▶ [PROBLEM REQUIREMENTS]:
Take the lines from the head of the listing through the one bearing "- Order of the" and copy them exactly, leaving every picture out.

▶ [SUPPLIED DATA]:
-=-=-
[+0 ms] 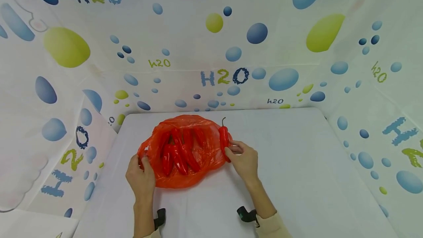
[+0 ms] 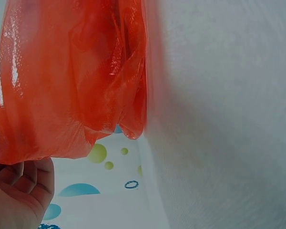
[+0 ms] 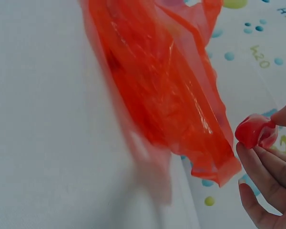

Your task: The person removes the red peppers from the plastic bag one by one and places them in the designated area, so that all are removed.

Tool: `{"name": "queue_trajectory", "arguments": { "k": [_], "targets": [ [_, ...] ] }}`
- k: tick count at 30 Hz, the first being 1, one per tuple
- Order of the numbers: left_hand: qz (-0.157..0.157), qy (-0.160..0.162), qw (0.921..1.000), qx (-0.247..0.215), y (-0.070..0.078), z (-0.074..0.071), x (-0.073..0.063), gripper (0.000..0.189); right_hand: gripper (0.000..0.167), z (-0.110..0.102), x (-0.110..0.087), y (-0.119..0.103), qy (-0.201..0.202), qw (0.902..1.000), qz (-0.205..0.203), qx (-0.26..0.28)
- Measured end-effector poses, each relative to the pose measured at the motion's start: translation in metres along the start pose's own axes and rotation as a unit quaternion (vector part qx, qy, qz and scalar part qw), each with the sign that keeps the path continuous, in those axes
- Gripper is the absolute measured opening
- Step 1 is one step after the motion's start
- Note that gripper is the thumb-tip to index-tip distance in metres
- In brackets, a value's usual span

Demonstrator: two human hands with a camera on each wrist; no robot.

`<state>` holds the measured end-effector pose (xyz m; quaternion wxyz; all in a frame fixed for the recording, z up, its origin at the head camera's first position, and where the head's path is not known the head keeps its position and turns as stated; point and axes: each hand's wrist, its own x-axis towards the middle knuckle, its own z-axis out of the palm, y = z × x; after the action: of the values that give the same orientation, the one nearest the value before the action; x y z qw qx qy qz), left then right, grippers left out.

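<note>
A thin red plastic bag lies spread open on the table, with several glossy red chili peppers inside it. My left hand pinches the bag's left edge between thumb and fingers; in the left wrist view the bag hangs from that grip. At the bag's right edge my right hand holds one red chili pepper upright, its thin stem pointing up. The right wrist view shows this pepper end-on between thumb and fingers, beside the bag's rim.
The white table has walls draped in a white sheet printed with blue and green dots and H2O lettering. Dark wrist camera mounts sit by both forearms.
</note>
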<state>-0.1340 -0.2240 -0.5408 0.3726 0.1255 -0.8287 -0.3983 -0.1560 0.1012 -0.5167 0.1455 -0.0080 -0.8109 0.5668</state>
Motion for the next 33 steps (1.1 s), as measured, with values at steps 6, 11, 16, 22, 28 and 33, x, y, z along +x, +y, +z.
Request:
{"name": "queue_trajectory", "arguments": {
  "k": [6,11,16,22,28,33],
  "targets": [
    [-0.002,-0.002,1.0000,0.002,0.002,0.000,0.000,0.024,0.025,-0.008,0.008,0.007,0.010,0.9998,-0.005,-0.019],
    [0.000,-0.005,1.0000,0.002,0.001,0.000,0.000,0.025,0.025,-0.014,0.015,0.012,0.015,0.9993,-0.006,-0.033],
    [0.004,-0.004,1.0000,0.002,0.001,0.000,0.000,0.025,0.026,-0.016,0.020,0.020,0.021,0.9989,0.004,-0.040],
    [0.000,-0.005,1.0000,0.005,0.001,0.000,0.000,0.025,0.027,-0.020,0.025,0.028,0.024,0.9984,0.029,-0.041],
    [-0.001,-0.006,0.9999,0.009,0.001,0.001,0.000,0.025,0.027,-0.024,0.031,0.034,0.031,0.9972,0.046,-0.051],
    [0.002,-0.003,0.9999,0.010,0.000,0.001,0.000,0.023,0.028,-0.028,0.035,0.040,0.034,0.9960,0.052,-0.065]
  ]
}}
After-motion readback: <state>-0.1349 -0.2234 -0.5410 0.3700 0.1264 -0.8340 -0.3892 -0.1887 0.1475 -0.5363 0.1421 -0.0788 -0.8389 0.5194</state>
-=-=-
▶ [ANSWER SPACE]:
[+0 ms] 
[+0 ms] 
[+0 ms] 

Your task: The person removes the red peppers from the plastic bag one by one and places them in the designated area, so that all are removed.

Tool: `{"name": "queue_trajectory", "arguments": { "k": [_], "targets": [ [_, ...] ] }}`
- k: tick count at 30 Hz, the first being 1, one per tuple
- Order of the numbers: left_hand: qz (-0.157..0.157), qy (-0.160..0.162), qw (0.921..1.000), qx (-0.247..0.215), y (-0.070..0.078), z (-0.074..0.071), x (-0.073..0.063), gripper (0.000..0.189); right_hand: gripper (0.000..0.167), z (-0.110..0.102), x (-0.110..0.087), y (-0.119..0.103), qy (-0.201..0.202), qw (0.902..1.000), qz (-0.205..0.203), qx (-0.26..0.28)

The response to this exercise is now finished.